Sturminger hatte 2017 den bisher modernsten «Jedermann» kreiert und den Text gekürzt und umgeschrieben. Tobias Moretti spielt ihn etwas fahrig und weinerlich im Investmentbankermilieu. Bei einer Party an modischen Stehtischen ereilen ihn Wahnvorstellungen, Vorboten einer tödlichen Krankheit. Das ist alles ziemlich prosaisch, doch «Jedermann» auf dem magischen Domplatz ist ein unverwüstliches Stück. Und schließlich geht es ja auch um ein zeitloses Thema: den Tod, der jeden jederzeit treffen kann: «Da ist Geselligkeit am End».

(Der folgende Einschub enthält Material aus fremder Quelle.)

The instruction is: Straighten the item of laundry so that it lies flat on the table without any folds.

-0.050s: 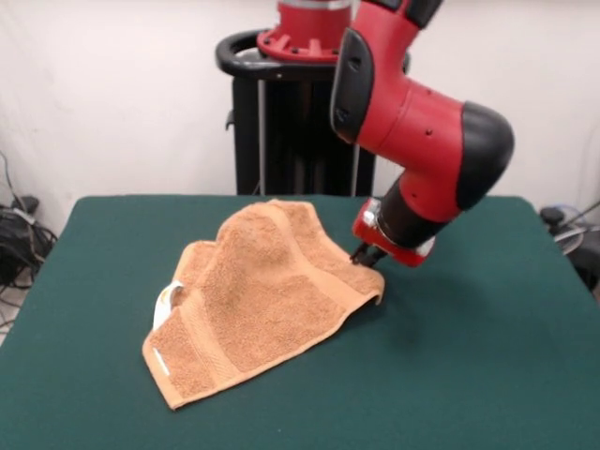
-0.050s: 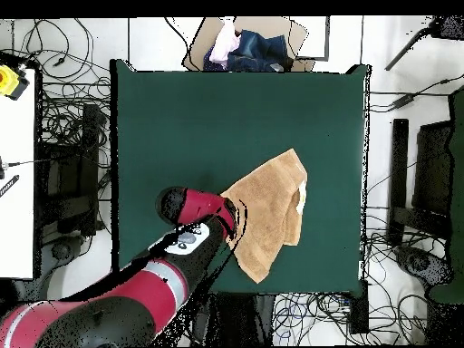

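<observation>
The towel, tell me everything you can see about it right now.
The hand towel is orange-tan terry cloth with woven border bands and a small white label at one edge. It lies rumpled on the green table, humped up in the middle with folds, not flat. The gripper meets its raised edge on the side toward the arm; whether it is pinching the cloth cannot be seen.
</observation>
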Motion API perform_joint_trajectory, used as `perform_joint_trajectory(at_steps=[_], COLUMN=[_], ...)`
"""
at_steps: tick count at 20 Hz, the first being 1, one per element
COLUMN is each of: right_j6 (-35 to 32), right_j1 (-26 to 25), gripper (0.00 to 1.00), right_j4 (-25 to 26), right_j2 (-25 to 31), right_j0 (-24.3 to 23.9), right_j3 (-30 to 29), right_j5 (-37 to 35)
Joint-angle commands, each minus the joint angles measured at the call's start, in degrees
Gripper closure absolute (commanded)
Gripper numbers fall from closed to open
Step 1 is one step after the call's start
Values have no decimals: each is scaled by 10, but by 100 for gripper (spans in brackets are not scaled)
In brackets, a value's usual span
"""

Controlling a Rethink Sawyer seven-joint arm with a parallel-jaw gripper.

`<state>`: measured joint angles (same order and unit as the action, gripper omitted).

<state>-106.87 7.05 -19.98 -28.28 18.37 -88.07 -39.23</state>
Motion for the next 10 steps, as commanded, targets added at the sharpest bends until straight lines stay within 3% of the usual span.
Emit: perform_joint_trajectory(at_steps=[1, 5, 10], right_j6=[-239, -220, -226], right_j1=[-51, -3, 17], gripper=[100, 100, 100], right_j4=[-110, -103, -93], right_j2=[37, 61, 56], right_j0=[37, 27, 27], right_j3=[227, 189, 197], right_j5=[100, 89, 26])
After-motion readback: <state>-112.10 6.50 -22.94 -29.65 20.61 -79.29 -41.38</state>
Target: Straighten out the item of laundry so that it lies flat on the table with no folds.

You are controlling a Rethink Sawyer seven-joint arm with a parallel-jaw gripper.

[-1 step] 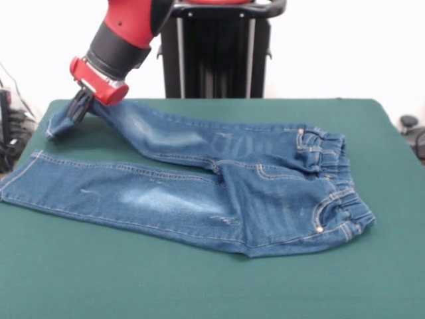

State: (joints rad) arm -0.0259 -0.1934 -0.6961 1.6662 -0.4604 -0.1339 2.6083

Den Sensenmann gibt Peter Lohmeyer gewohnt souverän als punkig-androgynes Mischwesen mit Körperbemalung und Stöckelschuhen. Neu im Ensemble ist dieses Jahr neben Tscheplanowa auch Gregor Bloéb. Morettis Bruder gibt «Jedermanns guten Gesell» als öligen Adlatus und spielt auch den «Teufel», bleibt dabei aber etwas blass. Moretti selbst hatte das von 2002 bis 2005 in Christian Stückls noch recht klassischer Inszenierung bedeutend besser drauf.